START INPUT MATERIAL
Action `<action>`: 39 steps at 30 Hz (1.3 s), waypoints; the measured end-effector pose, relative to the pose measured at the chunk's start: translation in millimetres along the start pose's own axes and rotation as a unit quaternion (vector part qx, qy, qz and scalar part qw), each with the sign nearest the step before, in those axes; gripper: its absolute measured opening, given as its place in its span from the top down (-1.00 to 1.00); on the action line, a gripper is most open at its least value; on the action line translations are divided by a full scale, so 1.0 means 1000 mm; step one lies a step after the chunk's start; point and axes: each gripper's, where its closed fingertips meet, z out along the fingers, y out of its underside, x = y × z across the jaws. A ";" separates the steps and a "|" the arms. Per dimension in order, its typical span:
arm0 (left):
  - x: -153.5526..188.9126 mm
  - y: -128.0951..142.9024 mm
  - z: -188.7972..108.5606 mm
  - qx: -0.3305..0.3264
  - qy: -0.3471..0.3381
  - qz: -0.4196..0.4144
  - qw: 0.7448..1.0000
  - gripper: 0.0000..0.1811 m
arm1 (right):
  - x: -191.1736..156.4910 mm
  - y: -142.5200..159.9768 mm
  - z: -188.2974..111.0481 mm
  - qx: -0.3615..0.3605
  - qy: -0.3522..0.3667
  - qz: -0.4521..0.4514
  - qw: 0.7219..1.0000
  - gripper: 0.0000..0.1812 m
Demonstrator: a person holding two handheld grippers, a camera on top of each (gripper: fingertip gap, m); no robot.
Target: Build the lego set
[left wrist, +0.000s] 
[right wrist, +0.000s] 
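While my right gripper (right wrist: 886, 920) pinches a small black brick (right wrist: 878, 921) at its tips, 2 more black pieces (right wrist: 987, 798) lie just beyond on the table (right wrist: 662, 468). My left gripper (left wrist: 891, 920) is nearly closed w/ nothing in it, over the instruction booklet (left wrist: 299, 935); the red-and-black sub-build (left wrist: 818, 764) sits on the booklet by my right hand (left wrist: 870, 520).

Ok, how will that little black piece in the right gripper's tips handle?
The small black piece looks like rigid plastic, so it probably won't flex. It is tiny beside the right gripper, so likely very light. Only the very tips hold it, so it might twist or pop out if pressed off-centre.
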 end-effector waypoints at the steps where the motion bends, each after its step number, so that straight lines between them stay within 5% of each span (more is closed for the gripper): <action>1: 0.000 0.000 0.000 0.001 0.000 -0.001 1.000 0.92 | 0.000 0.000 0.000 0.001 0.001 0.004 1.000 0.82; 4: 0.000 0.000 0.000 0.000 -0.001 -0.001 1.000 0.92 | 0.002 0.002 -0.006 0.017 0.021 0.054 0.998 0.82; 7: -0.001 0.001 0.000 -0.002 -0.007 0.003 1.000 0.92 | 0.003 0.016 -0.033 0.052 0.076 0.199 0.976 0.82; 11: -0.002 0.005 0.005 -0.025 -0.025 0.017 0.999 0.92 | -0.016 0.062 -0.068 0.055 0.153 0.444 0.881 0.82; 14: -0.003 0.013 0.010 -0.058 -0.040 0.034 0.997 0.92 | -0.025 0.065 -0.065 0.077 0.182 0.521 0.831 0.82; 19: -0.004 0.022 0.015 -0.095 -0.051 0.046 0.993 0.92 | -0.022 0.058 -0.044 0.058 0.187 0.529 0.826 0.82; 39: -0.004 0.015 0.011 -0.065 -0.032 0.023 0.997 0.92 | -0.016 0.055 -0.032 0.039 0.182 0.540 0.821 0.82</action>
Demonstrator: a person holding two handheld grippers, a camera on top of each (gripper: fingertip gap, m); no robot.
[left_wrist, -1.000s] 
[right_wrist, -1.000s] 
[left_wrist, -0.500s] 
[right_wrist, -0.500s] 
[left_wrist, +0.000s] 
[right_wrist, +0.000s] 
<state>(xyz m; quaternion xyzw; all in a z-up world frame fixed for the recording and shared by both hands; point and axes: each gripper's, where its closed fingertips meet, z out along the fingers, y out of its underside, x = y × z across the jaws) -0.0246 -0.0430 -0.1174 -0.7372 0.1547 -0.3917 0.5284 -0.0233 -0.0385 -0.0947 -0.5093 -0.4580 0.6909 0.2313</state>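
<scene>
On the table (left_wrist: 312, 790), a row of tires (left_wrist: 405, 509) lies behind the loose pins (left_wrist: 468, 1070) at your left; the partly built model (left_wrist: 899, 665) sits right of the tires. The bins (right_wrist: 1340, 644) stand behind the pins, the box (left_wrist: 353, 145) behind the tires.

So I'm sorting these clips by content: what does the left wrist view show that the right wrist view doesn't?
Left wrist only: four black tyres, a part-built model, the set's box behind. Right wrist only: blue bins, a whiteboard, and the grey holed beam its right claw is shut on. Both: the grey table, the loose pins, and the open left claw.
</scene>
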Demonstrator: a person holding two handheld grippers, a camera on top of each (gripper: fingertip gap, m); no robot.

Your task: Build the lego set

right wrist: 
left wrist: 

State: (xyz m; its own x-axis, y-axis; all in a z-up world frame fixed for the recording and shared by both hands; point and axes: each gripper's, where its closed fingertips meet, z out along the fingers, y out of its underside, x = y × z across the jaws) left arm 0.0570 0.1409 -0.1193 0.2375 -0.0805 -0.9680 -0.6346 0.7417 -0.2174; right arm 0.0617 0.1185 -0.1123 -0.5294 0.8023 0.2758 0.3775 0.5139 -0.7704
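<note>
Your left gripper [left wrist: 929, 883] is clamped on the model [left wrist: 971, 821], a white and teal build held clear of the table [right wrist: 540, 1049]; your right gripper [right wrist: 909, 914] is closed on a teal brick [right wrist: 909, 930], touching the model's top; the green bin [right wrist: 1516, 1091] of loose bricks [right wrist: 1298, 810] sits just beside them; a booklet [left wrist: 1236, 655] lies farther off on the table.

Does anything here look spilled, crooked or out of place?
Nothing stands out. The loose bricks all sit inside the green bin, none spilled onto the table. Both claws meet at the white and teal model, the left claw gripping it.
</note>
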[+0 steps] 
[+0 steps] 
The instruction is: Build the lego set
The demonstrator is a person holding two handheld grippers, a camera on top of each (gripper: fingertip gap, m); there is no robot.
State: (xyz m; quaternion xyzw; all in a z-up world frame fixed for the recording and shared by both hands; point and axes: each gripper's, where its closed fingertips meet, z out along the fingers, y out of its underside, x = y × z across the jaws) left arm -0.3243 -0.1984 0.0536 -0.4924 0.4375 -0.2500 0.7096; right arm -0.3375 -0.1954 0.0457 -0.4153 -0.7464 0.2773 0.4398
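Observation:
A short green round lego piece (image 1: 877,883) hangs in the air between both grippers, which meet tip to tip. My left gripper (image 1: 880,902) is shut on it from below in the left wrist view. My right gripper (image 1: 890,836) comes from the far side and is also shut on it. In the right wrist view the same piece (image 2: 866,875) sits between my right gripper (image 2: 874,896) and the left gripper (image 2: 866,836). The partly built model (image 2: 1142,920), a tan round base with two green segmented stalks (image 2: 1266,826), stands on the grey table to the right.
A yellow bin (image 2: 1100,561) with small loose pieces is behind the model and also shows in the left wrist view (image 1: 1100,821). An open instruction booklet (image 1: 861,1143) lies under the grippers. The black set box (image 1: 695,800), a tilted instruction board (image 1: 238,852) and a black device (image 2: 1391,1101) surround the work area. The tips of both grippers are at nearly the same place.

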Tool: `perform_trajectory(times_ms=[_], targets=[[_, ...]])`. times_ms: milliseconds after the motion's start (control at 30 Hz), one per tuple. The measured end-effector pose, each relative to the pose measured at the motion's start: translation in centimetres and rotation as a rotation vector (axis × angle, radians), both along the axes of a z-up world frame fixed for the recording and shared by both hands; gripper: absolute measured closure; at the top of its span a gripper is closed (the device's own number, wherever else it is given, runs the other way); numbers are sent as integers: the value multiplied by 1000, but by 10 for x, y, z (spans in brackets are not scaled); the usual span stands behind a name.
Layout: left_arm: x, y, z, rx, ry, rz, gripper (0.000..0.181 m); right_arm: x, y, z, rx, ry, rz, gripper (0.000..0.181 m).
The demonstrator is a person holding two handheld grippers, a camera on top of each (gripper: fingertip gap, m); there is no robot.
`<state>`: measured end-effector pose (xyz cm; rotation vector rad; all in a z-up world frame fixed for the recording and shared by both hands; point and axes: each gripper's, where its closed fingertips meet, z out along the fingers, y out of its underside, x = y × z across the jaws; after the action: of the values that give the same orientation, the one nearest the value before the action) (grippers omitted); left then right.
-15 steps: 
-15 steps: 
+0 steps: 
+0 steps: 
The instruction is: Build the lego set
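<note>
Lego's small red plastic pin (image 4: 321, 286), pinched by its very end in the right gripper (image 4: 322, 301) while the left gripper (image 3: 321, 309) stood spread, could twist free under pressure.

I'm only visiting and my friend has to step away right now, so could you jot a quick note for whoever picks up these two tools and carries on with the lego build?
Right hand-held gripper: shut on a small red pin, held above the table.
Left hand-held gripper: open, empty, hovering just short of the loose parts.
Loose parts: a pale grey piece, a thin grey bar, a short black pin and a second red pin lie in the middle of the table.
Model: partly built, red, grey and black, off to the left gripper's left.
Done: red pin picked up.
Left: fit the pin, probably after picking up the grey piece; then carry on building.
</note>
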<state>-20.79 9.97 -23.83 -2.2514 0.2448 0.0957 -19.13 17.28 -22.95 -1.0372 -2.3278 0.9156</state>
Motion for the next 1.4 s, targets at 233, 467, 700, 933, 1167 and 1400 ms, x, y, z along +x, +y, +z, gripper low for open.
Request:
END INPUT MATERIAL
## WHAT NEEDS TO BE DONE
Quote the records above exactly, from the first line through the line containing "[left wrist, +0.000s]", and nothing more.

## RESPONSE TO THE TASK
Action `<action>`: 39 steps at 30 Hz (1.3 s), waypoints; the measured end-effector pose, relative to the pose measured at the chunk's start: translation in millimetres along the start pose's own axes and rotation as a unit quaternion (vector part qx, qy, qz and scalar part qw), each with the sign nearest the step before, in those axes; gripper: its absolute measured opening, given as its place in its span from the top down (-1.00 to 1.00); on the action line, a gripper is most open at its least value; on the action line translations are divided by a full scale, so 1.0 means 1000 mm; step one lies a step after the chunk's start; point and axes: each gripper's, where its closed fingertips meet, z out along the fingers, y out of its underside, x = y × z across the jaws. A ";" separates the steps and a "|" the arms. Per dimension in order, its typical span:
arm0 (left):
  - x: -153.5526..188.9126 mm
  - y: -128.0951..142.9024 mm
  - z: -188.7972..108.5606 mm
  - qx: -0.3305..0.3264
  - qy: -0.3471..0.3381
  - qz: -0.4196..0.4144
  - qw: 0.7448..1.0000
  - gripper: 0.0000..0.1811 m
arm1 (right):
  - x: -191.1736..156.4910 mm
  - y: -142.5200..159.9768 mm
  - z: -188.2974..111.0481 mm
  - qx: -0.3615..0.3605
  - qy: -0.3522..0.3667
  - qz: -0.4521..0.4514
  - qw: 0.7219..1.0000
  - gripper: 0.0000..0.1812 m
Demonstrator: a person holding two handheld grippers, a camera on top of each (gripper: fingertip gap, m); no robot.
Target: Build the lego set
[left wrist, +0.000s] 

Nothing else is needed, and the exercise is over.